Fastest: 83.78 (Aubrey Huff at home, 290 feet)
Best 3: 83.06 average
Staying the AL West, and going back to Cuba, I was really curious to see how Leonys Martin fared in this. Just like it takes the repetition of seeing tens of thousands of pitches for a hitter to recognize the spin on a breaking ball from the "normal" fastball spin, after watching so many games with MLB.tv over the past few years--and almost half in Rangers ballpark--I have well-established expectations for things like how long an infielder has to get the throw to first when you can't see the runner, or how a ball that leaves the frame too quickly is probably an infield pop-up, etc. These are subtle things, but they form the necessary basis for really appreciating greatness. That sense of how long an infielder has to get a throw to first? It's what makes me appreciate Mike Trout's speed when I see him already two steps past the base when the throw arrives. The ball that exits the screen so quickly I assume it had to have gone straight up? Giancarlo Stanton does that and it's a 450-foot line drive. All that to say, I know Leonys Martin's arm is special because I know (or knew) how quickly a camera in the upper deck of Rangers Ballpark pans from right field to third base on 1st-to-3rd hit-and-runs. With Martin, they can't keep up.
Fastest: 83.62 (Yunel Escobar at home, 260 feet)
Best 3: 82.75 average
Those are the three active players I analyzed (sorry for not counting you, Ichiro). For balance, I looked at three players who are either retired or should be.
Bo Jackson
Fastest: 84.83
Best 3: 81.60 average
Somewhere long down the list of "what if?" questions to ask about Bo is "what if we had video of his throw to get Harold Reynolds?" Joe Posnanski wrote a great piece about that throw on Wednesday, and how the mystery around it is what makes it memorable. Now on to more scrutiny and demystification...
Rick Ankiel
Fastest: 85.62 (throw home, runner retreating, 325 feet)
Best 3: 85.32 average
Ankiel has four throws faster than any clocked by the younger three, and three that I estimated at 325 feet or more, each of which arrived in the air. The fact that no out was recorded here keeps this from really counting as a highlight, but my gosh.
Ichiro
Fastest: 91.18
Best 3: 90.82 average
Ichiro clocks the six fastest throws I found. Four of these averaged over 90mph relative to the ground, and Ankiel is the only other to even top 85. As much as the "five tools" are celebrated, it's hard to imagine a player doing more to absolutely max out four of them (speed, arm, hitting for average, fielding) without being in the conversation for "GOAT" status.
After all the videos I watched, Yoenis Cespedes' throw that I "wouldn't believe" was the 48th-fastest out of 51 highlights.
Other notes:
- Too few videos showed the release of the throw before cutting away to the runner. It's what I love about these plays--all the pieces moving at once--but it also makes it harder for producers to know which camera to use, or for me to nerd out clocking these things.
- What is the point of a slow-motion replay of an outfield assist highlight? The real-time speed is what makes it so impressive. A lot of times the only replay that showed both the throw and the catch (needed to figure out the time and speed) was the slow-motion replay.

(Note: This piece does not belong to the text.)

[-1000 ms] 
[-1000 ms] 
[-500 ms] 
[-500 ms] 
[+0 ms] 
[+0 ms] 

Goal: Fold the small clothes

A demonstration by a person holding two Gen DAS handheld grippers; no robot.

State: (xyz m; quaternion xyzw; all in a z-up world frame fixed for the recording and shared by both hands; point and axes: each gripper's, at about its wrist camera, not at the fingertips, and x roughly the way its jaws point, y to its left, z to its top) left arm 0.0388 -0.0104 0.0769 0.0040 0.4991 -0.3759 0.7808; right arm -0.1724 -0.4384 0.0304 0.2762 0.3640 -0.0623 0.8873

- Watching throws to the plate over and over, I saw a lot of nasty collisions with catchers that already look barbaric just two months into being banned. Good riddance.
- If you're interested in seeing my raw data, I'd be happy to share it with you. The timestamps I'm confident in, as long as the video is real-time. The distance estimates are just that--estimates. My spreadsheet has all relevant information I could gather for each throw I coded, like opponent, runner, date, stadium, so if you want to question my distance estimate for any given play you'll be able to match it up to video.